Regional Highlights—Western-built Jet Hull Loss Rates
The following regions outperformed the global Western-built jet hull loss rate of 0.20:
- Commonwealth of Independent States (CIS) (0.0), Europe (0.15), Middle East and North Africa (0.0), North America (0.0), and North Asia (0.0).
- The following regions saw their safety performance improve in 2012 compared to 2011: the CIS (from 1.06 to 0.00), Latin America and the Caribbean (from 1.28 to 0.42), Middle East and North Africa (from 2.02 to 0.0) and North America (from 0.10 to 0.0).
- The following regions saw safety performance decline in 2012 compare to 2011: Africa (from 3.27 to 3.71), Asia-Pacific (from 0.25 to 0.48) and Europe (from 0.0 to 0.15).
- Latin America and the Caribbean posted a second consecutive year of improvement (0.42 vs. 1.28) but the region’s rate was still higher than the world average.

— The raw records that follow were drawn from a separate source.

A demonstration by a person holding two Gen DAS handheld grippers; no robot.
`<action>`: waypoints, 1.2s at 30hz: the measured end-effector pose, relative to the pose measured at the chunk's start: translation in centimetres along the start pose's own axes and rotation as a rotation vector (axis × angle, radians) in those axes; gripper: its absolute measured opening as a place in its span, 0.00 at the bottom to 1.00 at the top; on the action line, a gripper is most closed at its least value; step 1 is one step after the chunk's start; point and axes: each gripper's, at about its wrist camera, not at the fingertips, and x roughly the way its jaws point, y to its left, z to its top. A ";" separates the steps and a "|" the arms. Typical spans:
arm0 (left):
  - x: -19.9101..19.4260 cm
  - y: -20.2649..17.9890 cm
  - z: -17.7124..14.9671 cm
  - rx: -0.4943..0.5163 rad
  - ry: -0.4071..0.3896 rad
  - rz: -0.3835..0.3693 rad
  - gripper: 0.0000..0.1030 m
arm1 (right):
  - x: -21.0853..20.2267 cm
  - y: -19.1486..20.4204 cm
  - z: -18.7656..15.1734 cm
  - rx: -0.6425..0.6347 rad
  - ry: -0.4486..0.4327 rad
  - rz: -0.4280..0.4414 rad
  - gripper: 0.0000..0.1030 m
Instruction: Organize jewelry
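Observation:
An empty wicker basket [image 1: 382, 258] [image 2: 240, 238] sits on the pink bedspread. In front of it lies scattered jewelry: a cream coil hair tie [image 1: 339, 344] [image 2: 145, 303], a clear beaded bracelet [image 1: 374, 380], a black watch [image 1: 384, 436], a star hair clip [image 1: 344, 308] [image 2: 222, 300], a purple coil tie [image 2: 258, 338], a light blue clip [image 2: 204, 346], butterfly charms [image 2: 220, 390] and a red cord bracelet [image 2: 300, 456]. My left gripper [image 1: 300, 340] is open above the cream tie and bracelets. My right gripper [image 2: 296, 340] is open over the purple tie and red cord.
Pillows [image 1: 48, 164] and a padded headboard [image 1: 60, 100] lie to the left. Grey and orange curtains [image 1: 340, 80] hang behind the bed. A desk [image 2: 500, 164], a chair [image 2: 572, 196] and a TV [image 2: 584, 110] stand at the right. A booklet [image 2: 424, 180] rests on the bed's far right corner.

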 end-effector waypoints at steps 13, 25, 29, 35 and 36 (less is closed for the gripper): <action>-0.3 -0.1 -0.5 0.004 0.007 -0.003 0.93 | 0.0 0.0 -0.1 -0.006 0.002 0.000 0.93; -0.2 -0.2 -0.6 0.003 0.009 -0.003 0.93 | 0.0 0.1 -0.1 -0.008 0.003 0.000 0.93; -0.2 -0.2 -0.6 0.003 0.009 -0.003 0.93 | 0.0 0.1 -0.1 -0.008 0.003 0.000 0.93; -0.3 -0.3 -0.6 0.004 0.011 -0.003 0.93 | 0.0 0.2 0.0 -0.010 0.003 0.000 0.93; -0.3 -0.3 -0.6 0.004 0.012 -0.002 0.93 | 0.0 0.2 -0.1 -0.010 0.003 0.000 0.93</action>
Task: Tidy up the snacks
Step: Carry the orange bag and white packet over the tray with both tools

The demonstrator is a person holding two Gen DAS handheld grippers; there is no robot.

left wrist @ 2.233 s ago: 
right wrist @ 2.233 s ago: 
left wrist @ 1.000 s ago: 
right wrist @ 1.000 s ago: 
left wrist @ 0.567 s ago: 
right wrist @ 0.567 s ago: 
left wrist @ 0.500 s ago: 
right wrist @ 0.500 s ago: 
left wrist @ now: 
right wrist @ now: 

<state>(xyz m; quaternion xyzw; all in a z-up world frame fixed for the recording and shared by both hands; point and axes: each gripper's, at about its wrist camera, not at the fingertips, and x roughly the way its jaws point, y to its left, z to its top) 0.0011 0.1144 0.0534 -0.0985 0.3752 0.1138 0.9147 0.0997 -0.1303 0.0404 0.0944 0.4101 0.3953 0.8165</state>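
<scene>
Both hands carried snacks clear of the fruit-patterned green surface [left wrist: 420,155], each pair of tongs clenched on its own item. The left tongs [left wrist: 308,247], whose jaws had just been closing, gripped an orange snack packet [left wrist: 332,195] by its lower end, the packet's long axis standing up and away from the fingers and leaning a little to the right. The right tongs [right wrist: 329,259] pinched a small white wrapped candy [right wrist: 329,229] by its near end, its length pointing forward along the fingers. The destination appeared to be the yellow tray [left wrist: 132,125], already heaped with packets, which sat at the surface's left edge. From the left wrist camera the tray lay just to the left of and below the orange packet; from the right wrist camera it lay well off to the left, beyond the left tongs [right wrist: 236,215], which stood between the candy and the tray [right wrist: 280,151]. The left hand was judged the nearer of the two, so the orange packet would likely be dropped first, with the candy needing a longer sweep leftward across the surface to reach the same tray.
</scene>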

- Africa registered a higher rate, from 3.27 in 2011 to 3.71 in 2012, and it is still the worst performer by a large margin.
Safety in Africa
Africa’s Western-built jet hull loss rate showed a higher rate compared to 2011 (3.71 vs. 3.27). The region’s accident rate for all aircraft types more than doubled (12.44 accidents per million flights from 6.17 in 2011), with 13 accidents in 2012 (up from 8 accidents in 2011).
African airlines on the IOSA registry had no accidents.
In May 2012, IATA, with the International Civil Aviation Organization (ICAO) and a host of other organisations, committed to an Africa Strategic Improvement Action Plan aimed at addressing safety deficiencies and strengthening regulatory oversight in the region by 2015. The Plan was endorsed as part of the ‘Abuja Declaration’ by the Ministerial meeting on Aviation Safety and Security of the African Union in July and endorsed at the Assembly of the African Union in January 2013.
Runway excursions, in which an aircraft departs a runway during a landing or takeoff, were the most common type of accident in 2012 (28% of total accidents). 82% of runway excursions occur following a stable approach where the aircraft floated beyond the normal touchdown point, or braking devices did not activate in a timely manner, or because directional control was not maintained after landing.
This type of accident continues to present challenges for the industry. Despite an increase in the runway excursion accident rate in 2012, the five-year trend in actual accidents remains downward (2008:28, 2009:23, 2010:20, 2011:17, 2012:21). In 2013, IATA will continue to work with industry partners to support regional runway safety seminars and to update the IATA Runway Excursion Risk Reduction (RERR) toolkit. Furthermore, IOSA now requires that airlines make use of Flight Data Analysis (FDA) programs which can help identify precursors to runway excursions.
Loss of Control In-flight (LOC-I) is not a common accident category, but result in the most fatalities, 43% of all fatal accidents and 60% of all fatalities from 2008-2012. In 2008 there were 14 LOC-I accidents followed by: 2009:9, 2010:10, 2011:8, 2012:6. IATA is working with industry partners to implement a global LOC-I prevention program that will assist operators to understand the factors involved in these events. In addition, this program will provide guidance for an enhanced pilot training and establish a process for feedback into the IATA Training and Qualification Initiative (ITQI).
Data sharing is crucial to identifying trends that could indicate a potential safety issue. In 2009, IATA launched the Global Safety Information Center (GSIC). This incorporates operational and safety information fed by seven different databases. These are accident data, operational safety reports, IOSA and IATA Safety Audit for Ground Operations (ISAGO) audit findings, Flight Data eXchange (FDX), an aircraft ground damage database and a new cabin safety operational report database. More than 460 different organizations around the globe are already submitting information to GSIC. Continuing with the work started with GSIC, IATA is introducing the new operational data management initiative, incorporating GSIC and expanding data management into other arenas such as operations and infrastructure.